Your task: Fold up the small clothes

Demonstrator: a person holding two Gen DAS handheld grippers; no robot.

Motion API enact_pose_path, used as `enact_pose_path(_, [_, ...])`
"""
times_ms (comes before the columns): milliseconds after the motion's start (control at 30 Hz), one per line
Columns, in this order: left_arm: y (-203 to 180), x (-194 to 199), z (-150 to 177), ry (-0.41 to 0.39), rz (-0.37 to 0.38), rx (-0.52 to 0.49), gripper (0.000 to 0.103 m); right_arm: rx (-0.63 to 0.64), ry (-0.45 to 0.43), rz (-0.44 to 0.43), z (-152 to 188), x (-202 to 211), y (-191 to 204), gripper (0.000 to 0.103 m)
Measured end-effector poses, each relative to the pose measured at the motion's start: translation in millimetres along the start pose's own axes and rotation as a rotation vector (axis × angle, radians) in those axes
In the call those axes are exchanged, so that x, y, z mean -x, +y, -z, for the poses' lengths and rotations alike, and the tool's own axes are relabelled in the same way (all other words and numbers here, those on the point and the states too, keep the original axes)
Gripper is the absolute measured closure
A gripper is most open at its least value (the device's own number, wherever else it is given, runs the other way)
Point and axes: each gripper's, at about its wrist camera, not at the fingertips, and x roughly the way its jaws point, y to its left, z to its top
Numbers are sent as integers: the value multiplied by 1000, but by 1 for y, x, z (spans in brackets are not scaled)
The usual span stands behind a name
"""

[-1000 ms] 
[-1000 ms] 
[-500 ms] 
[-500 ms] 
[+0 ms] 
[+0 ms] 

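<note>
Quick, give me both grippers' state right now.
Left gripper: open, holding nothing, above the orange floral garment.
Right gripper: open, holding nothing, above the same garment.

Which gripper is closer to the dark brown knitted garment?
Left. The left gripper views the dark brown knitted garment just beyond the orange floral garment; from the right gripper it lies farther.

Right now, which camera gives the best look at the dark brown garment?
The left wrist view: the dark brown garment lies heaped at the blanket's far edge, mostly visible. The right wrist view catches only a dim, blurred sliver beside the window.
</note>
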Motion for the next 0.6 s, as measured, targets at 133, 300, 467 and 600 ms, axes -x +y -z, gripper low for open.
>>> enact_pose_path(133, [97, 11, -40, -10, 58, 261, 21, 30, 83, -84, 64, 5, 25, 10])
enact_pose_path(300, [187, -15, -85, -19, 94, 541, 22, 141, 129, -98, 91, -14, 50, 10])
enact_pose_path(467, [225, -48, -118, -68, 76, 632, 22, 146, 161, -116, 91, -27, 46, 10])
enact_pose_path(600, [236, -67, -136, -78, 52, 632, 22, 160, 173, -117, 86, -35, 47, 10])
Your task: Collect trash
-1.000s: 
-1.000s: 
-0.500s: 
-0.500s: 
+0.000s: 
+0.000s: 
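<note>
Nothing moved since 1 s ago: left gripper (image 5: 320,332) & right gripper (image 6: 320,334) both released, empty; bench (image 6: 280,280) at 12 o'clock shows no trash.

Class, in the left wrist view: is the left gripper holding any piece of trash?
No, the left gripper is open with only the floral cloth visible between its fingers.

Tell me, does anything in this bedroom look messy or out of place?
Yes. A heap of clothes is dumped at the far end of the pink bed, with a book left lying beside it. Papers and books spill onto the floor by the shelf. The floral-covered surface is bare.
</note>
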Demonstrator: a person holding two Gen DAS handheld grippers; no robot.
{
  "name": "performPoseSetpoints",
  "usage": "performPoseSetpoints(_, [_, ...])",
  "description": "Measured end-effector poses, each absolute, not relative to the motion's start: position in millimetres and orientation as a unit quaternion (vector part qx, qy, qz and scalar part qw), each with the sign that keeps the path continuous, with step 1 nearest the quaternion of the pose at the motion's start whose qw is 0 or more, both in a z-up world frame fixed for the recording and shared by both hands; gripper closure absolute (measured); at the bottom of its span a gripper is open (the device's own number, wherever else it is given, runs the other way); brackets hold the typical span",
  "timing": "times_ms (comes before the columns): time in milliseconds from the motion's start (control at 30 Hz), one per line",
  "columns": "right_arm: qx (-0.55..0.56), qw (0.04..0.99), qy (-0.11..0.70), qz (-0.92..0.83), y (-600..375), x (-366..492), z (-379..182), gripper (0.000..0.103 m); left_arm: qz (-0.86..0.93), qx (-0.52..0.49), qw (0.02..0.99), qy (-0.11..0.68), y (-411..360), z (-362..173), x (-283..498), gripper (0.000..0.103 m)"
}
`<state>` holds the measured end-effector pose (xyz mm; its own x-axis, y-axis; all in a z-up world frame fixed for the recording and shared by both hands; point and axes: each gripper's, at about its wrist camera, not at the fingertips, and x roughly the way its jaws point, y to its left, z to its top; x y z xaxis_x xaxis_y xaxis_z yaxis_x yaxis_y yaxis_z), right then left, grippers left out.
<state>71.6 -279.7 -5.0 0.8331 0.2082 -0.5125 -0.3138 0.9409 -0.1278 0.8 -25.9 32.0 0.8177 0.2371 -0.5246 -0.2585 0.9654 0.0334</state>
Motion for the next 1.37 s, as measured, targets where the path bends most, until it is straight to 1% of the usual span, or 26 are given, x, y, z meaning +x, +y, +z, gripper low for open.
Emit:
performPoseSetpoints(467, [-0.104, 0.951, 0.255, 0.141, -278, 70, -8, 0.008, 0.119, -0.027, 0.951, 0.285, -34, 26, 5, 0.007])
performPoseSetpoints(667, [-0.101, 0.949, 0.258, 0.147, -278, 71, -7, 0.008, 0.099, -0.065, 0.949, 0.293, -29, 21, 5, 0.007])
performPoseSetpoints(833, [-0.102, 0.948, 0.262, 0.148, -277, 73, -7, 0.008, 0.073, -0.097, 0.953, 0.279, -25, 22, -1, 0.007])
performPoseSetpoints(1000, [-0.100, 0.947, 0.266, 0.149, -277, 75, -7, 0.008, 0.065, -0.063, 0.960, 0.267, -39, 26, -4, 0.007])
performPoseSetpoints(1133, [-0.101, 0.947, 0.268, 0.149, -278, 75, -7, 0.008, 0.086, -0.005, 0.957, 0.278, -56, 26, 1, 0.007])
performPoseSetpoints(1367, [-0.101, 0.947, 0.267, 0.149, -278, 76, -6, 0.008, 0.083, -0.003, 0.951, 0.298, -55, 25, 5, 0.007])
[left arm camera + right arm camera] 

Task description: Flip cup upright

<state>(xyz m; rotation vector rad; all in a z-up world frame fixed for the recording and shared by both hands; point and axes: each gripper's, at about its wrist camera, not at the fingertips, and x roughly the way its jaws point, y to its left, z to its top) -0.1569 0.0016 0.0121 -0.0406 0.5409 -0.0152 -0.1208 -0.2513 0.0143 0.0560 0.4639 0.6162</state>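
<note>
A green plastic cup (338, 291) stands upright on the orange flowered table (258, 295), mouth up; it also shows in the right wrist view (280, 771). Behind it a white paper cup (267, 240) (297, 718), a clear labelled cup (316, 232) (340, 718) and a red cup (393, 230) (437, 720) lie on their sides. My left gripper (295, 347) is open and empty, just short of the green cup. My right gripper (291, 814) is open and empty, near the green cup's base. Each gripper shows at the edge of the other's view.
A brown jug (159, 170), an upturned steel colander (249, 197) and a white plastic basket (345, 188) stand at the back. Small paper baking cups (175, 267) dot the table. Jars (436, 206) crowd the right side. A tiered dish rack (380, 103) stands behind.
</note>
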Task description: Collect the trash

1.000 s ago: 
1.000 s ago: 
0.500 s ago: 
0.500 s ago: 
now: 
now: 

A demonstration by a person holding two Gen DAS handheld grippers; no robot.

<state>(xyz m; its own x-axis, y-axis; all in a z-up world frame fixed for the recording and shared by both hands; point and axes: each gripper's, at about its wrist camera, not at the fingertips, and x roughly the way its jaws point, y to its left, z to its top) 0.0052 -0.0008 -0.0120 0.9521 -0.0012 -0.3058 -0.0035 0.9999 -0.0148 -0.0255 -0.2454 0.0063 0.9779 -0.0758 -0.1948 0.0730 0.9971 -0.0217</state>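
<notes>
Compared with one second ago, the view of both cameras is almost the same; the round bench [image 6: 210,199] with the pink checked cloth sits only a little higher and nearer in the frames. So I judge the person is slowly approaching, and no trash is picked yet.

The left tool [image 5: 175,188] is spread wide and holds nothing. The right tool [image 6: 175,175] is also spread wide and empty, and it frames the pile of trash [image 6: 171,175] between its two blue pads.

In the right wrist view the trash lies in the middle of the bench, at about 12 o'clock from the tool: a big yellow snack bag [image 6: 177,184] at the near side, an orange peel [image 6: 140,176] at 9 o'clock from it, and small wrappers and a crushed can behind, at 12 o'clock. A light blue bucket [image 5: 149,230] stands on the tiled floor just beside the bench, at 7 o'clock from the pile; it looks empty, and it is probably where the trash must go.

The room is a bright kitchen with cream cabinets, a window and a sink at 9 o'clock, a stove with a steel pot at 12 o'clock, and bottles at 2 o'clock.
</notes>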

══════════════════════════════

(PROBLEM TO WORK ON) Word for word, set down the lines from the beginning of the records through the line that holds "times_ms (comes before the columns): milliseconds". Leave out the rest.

(TASK RESPONSE)
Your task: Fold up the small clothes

Demonstrator: a person holding two Gen DAS handheld grippers; no robot.

Motion API enact_pose_path, used as `enact_pose_path(_, [_, ...])`
"""
times_ms (comes before the columns): milliseconds after the motion's start (control at 30 Hz), one per line

The response to this exercise is done.